HappyNannie · 29/01/2025 18:42

You're definitely not alone when it comes to men in what they call traditional relationships he's expecting to be mothered by you and he's definitely taking advantage of you.
If you have a child with this man child you will end up with 2 children to look after as well as the home and you'll also be expected to shop clean cook work and be at his beck and call in the bedroom and god forbid you complain or worse still end up suffering from depression.
Do yourself a favour respect yourself worth, Stay with your dad for the rest of your placement and when your ready have a full open and frank conversation with him about how you both see your future together.
Like my mother told me years ago if he can read he can cook.

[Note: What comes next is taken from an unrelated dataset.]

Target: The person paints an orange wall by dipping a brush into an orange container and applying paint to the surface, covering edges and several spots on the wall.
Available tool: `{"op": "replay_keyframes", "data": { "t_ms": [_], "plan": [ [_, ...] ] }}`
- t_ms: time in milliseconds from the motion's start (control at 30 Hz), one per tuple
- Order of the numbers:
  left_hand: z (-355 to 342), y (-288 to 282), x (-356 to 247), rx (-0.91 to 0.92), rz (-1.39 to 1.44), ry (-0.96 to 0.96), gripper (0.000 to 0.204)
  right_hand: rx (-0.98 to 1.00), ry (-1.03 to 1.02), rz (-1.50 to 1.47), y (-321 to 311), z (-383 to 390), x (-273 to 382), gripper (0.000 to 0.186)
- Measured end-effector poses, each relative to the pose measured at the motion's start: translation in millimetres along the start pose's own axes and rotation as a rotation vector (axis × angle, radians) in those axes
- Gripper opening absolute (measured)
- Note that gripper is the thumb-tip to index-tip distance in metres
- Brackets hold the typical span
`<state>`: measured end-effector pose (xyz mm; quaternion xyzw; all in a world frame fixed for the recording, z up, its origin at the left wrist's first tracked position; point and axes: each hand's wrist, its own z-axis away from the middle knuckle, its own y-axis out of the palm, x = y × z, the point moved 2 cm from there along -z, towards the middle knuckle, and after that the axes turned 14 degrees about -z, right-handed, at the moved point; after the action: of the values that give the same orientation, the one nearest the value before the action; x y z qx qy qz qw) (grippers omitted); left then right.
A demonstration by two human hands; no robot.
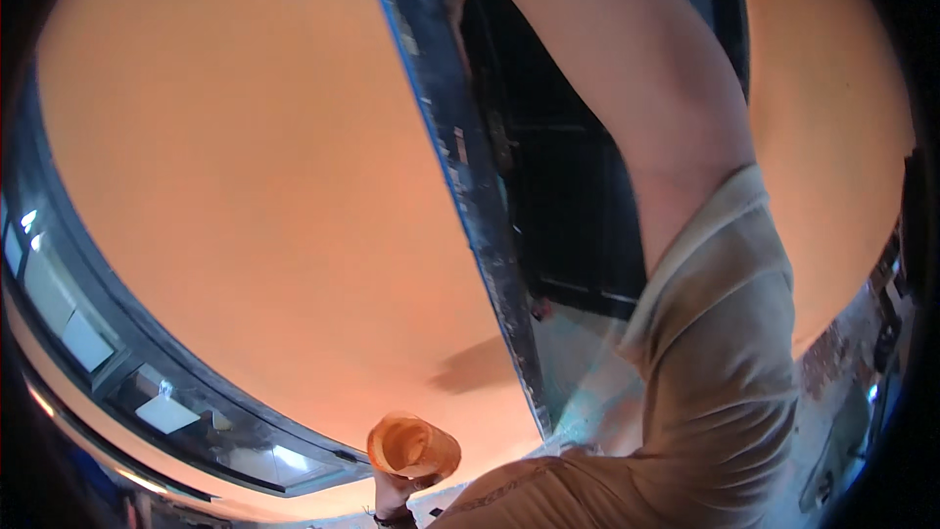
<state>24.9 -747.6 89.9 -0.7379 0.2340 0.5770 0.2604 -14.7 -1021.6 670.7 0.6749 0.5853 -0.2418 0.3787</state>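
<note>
My left hand (395, 492) shows at the bottom edge, closed around the base of a small orange plastic cup (412, 445) smeared with orange paint. A dark band sits on that wrist. The cup is held close to the orange painted wall (245, 186). My right arm (636, 88), in a beige short sleeve (720, 353), rises from the lower right to the top edge in front of the dark doorway. Its hand is beyond the top of the picture.
A dark, paint-flecked door frame (470, 186) with a blue edge runs diagonally between the orange wall and a black door opening (563, 206). More orange wall (832, 118) lies to the right. Dark-framed windows (117, 372) curve along the lower left.
</note>
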Motion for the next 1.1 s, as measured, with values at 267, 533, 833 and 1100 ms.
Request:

MaddestGranny · 29/01/2025 18:51

holrosea has it to a 'tee'.

You'll only be 26 when you qualify. You'll be that bit more mature & sensible than yr 21yr old peers entering the job market at the same time as you. Many employers will jump at your "valued added" in terms of maturity.
There's so much more of life out there.

Please, now, leave that Frog That You Kissed and don't look back.

I have a DD who, not until in her early/mid-30s, found a fabulous, wonderful guy & they now have a 5yr old. He's probably the best SIL in the entire world.
Before that there had been a couple of frogs (adequate frogs, venomous frogs).
I'm so, so grateful she didn't let them be her baby's father.

There's so much opportunity for you in a better, different future.